His major question, therefore, was whether the port infrastructure can be developed fast enough so that it is in harmony with the evolution of the shipping lines? He followed this up by questioning whether lines are engaged
fully with ports on the logistics ramifications of vessel upsizing.

The same ports conference saw a wider debate on the impacts being felt now on international ports of both the changes in the east-west shipping trades and the cascade effect (vessels being transferred to smaller trades — such as here in New Zealand) because they are no longer required on the east-west routes.

As bigger ships are introduced on the Asia-Europe trade, the carriers need fewer vessels to handle the available cargo, so loops and services are being reduced.

Ports in northern Europe are feeling the strain already of dealing with bigger exchanges per call.

The practical effect was summarised by Paul Barker, UK manager of short sea and feeder specialist Unifeeder, who said that one port in Europe had become nothing short of a nightmare.

“They’re getting big slugs of volume’that just sits there and then the terminals have to play catch up and by the time they’ve caught up another big ship arrives, so there is a wave of cargo all the time,” he said.

Mr Barker said the reduced level of services was causing havoc with customers’ supply chains and one shipper that previously had two orders per week are now left with little option but to accept one large delivery due to sailing infrequency. The shipper was facing difficulties finding the room to stock these orders.

Yet another flow-on effect of the mega-ships is that feeder vessels are being starved of terminal space. The terminals give priority at the berth to the mainline ships, which not only occupy a longer quay length, they also require more cranes to work them.

Mr Barker said that when vessels were no bigger than 14,000 TEUs, Unifeeder and its competitors would be allocated two cranes, whereas now with the 19,000 TEU ships already in service, this is no longer the case.

“We’re in this unfortunate situation as until [the terminal has] finished with the big guy we can only operate with one.”

As for the cascade effect,international shipping consultants Drewry gave an insight on the impact
being felt worldwide by reporting that on the north-south route from Europe to South Africa the average size of the vessel in operation has increased by about 80% between the first quarter in 2013 and the first quarter of this
year.

The comments coming out of the London conference are not the first time the JIT principle has been brought into question.

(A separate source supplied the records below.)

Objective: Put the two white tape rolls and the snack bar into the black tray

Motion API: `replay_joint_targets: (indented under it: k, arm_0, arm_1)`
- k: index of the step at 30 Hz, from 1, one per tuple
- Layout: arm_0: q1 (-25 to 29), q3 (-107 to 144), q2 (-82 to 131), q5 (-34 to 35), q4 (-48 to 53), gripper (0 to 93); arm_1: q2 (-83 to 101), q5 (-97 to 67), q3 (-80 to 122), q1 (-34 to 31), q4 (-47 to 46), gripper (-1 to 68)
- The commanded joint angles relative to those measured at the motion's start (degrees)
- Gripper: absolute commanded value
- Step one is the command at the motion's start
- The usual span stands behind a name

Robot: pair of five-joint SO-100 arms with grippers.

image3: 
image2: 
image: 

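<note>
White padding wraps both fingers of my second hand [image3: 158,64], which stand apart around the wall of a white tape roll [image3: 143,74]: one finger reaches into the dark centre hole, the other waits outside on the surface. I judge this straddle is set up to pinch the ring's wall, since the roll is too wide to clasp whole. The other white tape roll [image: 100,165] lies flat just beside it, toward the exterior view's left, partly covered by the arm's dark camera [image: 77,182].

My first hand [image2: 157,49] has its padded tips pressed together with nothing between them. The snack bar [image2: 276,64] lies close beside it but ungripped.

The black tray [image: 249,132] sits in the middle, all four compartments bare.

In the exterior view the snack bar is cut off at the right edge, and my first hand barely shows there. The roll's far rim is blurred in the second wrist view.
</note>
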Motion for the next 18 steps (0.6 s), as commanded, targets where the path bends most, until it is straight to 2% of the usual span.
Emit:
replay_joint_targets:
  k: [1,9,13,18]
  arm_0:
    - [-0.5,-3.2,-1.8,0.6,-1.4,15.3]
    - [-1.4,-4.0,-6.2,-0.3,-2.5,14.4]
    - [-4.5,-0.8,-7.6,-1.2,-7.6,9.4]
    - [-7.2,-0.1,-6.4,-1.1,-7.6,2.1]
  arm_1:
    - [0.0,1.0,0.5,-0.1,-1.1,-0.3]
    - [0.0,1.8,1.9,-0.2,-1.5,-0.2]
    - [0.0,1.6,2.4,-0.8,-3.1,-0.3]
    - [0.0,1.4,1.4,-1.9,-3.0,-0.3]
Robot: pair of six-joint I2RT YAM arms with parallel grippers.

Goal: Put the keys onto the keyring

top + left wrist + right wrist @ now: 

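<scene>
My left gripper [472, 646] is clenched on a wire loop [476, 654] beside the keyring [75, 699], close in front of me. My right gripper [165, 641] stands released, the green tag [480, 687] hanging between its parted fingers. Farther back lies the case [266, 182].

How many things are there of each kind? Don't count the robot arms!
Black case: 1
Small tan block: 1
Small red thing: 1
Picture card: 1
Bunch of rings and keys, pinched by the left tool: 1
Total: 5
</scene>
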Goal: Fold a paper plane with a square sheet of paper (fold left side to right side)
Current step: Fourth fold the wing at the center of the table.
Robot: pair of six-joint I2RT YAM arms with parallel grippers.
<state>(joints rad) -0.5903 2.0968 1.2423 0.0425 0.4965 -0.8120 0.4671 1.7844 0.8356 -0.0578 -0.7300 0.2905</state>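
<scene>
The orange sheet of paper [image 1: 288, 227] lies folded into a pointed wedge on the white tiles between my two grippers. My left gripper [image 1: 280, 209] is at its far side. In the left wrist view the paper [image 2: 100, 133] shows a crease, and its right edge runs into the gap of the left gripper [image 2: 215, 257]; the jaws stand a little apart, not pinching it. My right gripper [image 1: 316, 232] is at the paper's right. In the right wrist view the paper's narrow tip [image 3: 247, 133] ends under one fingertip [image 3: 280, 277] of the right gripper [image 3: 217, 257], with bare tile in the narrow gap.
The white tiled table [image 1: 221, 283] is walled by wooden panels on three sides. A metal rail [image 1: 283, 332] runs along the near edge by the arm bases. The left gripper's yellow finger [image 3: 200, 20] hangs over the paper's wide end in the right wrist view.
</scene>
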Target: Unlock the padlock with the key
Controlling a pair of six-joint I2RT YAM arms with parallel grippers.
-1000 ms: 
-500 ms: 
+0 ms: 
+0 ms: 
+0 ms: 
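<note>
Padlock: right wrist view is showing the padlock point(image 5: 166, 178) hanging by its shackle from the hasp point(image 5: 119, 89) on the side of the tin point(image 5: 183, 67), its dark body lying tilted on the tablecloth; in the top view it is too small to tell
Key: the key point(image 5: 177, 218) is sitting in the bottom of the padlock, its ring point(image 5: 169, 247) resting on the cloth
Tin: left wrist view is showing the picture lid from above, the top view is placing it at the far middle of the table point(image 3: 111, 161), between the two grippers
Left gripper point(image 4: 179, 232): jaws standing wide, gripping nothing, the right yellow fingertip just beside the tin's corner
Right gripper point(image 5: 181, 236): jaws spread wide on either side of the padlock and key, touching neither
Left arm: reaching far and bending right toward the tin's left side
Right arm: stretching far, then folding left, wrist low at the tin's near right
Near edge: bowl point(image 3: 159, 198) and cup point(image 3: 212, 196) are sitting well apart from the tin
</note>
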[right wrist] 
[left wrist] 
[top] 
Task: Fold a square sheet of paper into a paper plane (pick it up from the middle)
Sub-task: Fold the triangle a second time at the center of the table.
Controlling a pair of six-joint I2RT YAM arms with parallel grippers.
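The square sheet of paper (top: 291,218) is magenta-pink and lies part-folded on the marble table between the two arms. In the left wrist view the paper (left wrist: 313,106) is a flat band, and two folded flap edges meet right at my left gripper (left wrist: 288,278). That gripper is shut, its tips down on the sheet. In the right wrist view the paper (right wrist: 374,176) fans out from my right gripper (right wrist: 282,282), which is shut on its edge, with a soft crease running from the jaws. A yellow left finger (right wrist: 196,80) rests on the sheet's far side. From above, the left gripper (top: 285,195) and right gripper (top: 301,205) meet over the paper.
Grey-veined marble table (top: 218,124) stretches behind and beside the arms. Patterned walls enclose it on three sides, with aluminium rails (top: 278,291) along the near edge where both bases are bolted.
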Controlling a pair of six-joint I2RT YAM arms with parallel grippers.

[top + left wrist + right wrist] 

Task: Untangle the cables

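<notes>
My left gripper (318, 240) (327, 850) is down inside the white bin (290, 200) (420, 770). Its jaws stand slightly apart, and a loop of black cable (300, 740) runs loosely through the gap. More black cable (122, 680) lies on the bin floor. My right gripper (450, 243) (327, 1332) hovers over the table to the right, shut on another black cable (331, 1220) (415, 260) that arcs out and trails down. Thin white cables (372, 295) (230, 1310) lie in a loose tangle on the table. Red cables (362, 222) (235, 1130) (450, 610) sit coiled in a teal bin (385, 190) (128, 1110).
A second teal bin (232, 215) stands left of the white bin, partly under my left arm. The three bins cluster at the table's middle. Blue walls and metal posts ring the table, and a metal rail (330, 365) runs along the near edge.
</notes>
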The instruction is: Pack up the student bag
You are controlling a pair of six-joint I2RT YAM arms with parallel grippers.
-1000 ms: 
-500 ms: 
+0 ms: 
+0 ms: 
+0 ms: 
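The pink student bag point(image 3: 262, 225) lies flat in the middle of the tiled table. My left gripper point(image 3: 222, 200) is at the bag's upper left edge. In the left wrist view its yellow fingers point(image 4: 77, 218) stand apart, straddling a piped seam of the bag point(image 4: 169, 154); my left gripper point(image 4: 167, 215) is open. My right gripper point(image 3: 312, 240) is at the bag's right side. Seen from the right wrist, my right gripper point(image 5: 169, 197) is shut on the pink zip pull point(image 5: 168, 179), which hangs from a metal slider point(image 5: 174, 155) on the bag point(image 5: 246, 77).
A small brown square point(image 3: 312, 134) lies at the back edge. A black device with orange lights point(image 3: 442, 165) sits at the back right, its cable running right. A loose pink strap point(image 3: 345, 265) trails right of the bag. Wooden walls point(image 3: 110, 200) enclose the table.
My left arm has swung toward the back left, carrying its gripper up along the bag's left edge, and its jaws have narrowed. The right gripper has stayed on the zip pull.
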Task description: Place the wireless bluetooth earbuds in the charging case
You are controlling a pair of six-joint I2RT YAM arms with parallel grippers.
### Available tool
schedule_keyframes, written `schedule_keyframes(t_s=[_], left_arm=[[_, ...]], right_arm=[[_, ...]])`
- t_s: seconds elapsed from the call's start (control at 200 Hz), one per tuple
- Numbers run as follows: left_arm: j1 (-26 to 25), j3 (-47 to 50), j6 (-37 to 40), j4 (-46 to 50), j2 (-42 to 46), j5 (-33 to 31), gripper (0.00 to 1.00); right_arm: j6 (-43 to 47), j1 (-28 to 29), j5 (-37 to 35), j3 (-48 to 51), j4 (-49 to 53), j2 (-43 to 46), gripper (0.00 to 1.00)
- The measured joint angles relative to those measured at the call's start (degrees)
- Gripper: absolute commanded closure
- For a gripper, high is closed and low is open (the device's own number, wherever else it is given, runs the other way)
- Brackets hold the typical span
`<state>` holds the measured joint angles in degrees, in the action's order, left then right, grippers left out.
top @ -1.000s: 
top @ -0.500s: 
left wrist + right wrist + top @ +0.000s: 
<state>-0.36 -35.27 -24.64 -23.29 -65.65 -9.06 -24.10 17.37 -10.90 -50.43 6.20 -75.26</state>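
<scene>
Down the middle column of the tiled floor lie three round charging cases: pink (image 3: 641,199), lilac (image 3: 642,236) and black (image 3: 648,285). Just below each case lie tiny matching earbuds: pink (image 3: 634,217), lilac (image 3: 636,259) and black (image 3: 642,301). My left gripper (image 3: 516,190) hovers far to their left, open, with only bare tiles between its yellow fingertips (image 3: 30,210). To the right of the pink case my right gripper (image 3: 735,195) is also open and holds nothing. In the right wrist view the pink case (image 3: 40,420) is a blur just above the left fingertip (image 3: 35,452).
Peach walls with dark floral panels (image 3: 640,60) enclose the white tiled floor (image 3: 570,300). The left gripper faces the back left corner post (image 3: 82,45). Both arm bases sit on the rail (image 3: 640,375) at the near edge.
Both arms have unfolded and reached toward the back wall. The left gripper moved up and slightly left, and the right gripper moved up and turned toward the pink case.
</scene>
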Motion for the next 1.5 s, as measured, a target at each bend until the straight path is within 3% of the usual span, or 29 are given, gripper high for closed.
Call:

A few years back, in the wake of the Global Financial Crisis (GFC), slow steaming and vessel rationalisation cutbacks were introduced.

The question was asked then whether JIT production and distribution systems were being replaced by a “just
in case” (JIC) scenario by some manufacturers and shippers who could no longer rely on international shipping services to get their goods delivered by tight deadlines. They resorted to stocking-up with supplies Just in case
they fell short.

Of course, the same emphasis on saving operational costs, which drove the slow steaming and vessel rationalisation cutbacks after the credit crunch in 2008, are behind the move now to mega-ships.

Bigger ships with more fuel efficient engines, when filled with cargo, mean a lower average slot cost. Having several of these in an alliance with other carriers means operating fewer ships in total, reducing crewing costs, charter costs and bunkers.

That focus on operational costs is understandable. What importers and exporters internationally are concerned about, is that the focus is too narrow — and the consequences for their supply chains could be dramatic.